Les retraites

Libération - Réforme des retraites : un peu plus de sérieux !

Février 2020, par Info santé sécu social

Par Lilian Alemagna — 11 février 2020

L’obstruction parlementaire des députés de gauche aura au moins atteint un objectif : révéler que gouvernement et majorité veulent faire évoluer la valeur des points du futur système universel sur un indicateur statistique qui... n’existe pas.

On a envie de leur demander pourquoi. Pourquoi le gouvernement et la majorité ont-ils martelé pendant des mois et des mois que les « euros cotisés » dans le futur système universel de retraite seront indexés sur les « salaires » et non plus – comme aujourd’hui – sur les prix, pour à la fin inventer une « évolution annuelle du revenu moyen par tête » dans le projet de loi ? Pourquoi continuer ensuite à s’embourber en précisant en commission spéciale à l’Assemblée via un amendement des rapporteurs – qui semblaient découvrir ce changement n’ayant rien de mineur – qu’il s’agit des « revenus d’activité » pour ne pas y intégrer, par exemple, les revenus du capital ? Et pourquoi faire voter ensuite cette nouvelle indexation des futurs points du système universel sur un indicateur qui, de l’aveu même du secrétaire d’Etat, Laurent Pietraszewski, reste « à créer » et dont, dit le texte, les « modalités de calcul [seront] déterminées par décret en Conseil d’Etat » ?

Chemin chaotique
Le gouvernement et sa majorité peuvent bien expliquer que la création d’un tel « indicateur » permettra de « prendre en compte » à la fois l’évolution des salaires dans le privé mais aussi celui des fonctionnaires et des « revenus » des indépendants, tous concernés par le futur régime. Il peut aussi pointer que les revenus de ces mêmes indépendants grimpent plus vite que les salaires et, donc, que ce futur « agrégat » devrait être « plus dynamique » que l’inflation. On peut l’entendre. Mais comment peut-on imaginer faire voter un élément aussi central du futur système universel – la revalorisation dans le temps des points acquis – tout en admettant aujourd’hui que l’indicateur… « n’existe pas » ? Ce n’est pas sérieux.

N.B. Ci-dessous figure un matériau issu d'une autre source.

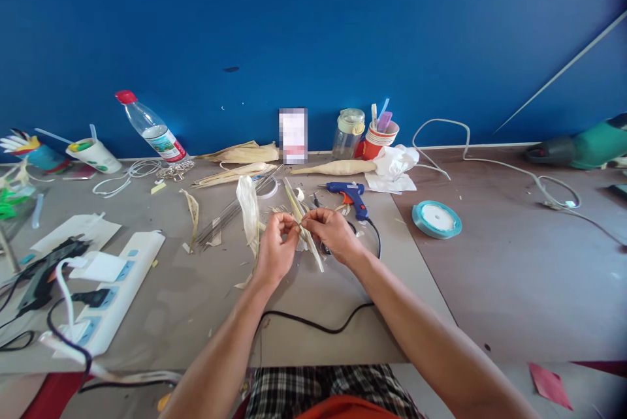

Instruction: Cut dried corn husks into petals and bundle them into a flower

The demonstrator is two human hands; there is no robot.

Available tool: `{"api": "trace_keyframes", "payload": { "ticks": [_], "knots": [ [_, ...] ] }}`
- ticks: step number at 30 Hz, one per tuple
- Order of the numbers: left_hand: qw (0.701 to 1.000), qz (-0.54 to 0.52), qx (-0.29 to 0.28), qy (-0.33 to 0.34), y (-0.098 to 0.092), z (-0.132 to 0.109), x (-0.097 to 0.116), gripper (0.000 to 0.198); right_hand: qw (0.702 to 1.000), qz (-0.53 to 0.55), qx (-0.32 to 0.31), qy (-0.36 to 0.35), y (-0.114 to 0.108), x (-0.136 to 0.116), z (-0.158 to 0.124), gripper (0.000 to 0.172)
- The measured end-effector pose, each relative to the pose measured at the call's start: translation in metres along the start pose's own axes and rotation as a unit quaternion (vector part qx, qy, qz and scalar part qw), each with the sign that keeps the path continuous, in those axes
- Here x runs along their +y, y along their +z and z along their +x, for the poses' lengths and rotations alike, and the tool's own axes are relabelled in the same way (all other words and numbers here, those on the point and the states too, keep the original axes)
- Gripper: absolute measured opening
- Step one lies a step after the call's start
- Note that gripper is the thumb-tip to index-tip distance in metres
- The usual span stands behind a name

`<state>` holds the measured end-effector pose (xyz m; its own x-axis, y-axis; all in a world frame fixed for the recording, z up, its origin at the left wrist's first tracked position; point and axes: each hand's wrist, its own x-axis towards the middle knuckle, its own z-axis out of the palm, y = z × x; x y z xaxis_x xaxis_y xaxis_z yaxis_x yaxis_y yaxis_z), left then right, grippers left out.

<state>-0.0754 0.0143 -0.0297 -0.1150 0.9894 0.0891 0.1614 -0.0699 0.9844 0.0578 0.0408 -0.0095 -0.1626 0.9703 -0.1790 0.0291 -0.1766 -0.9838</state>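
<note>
Both hands meet over the middle of the table, pinching a narrow strip of dried corn husk that slants between them. My left hand has thumb and forefinger pressed together on its near side. My right hand grips it with the fingertips, almost touching the left ones; what lies exactly between the tips is too small to make out. A pale curled husk lies left of my left hand, beside thin metal wires. Beyond my right hand rests a blue glue gun with an orange trigger.
Along the blue wall stand a plastic bottle, a phone, a lidded jar and red paper cups. A ribbon spool lies right. At left are a power strip and a black glue gun. A black cable crosses in front.
</note>
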Motion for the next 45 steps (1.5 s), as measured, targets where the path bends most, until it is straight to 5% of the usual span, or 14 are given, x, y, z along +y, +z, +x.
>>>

Une fois de plus, sur le chemin chaotique de cette réforme, ce manque de clarté gouvernementale alimente les procès en « entourloupes », en « flou », en « loups » et en « impréparation ». Des critiques portées d’abord par les oppositions mais que l’avis sévère du Conseil d’Etat est venu consolider. En fin de semaine dernière, insoumis, communistes, socialistes et membres de Les Républicains ont pris un plaisir certain, en commission spéciale, à ferrer la majorité et le gouvernement sur ce passage du projet de loi, certes très technique, mais explosif sur le plan politique. Car l’exécutif et sa majorité sont dans l’incapacité d’expliquer ce que contiendrait cette nouvelle statistique du « revenu d’activité moyen par tête ». Et qu’ils sont capables d’affirmer qu’il serait « créé » par l’Insee avant d’expliquer ensuite qu’il le serait « par le Conseil d’Etat ». On pourrait pourtant comprendre en lisant cet article 9 du projet de loi que ce revenu moyen sera instauré par le gouvernement puisqu’il s’agit d’un « décret ».

Belle bataille
Tout ça ne fait décidément pas sérieux. Et, au vu des réponses lacunaires et vagues apportées en commission spéciale, le risque est grand pour ce gouvernement et sa majorité de perdre, après la bataille de l’opinion, celle du Parlement. Les piliers de l’exécutif avaient promis de « rassurer » avec le texte de loi. C’est le contraire qui s’annonce… On pourra reprocher aux innombrables amendements de l’opposition, en grande majorité déposés par les députés insoumis, d’avoir empêché la commission spéciale d’aller à son terme, privant les parlementaires de discussions sur le fond. Mais en levant ce lièvre sur un « revenu moyen par tête » qui « n’existe pas », les députés de gauche ont aussi préparé une belle bataille pour la séance publique qui débute lundi prochain dans l’hémicycle. Ils ont aussi offert des arguments aux socialistes, qui ont lancé une commission d’enquête parlementaire inédite sur « l’étude d’impact » de la réforme des retraites, des arguments supplémentaires pour faire « dérailler » cette réforme. Et si cela ne survenait pas à l’Assemblée, où les marcheurs restent majoritaires, rendez-vous est d’ores et déjà pris avec le Conseil constitutionnel.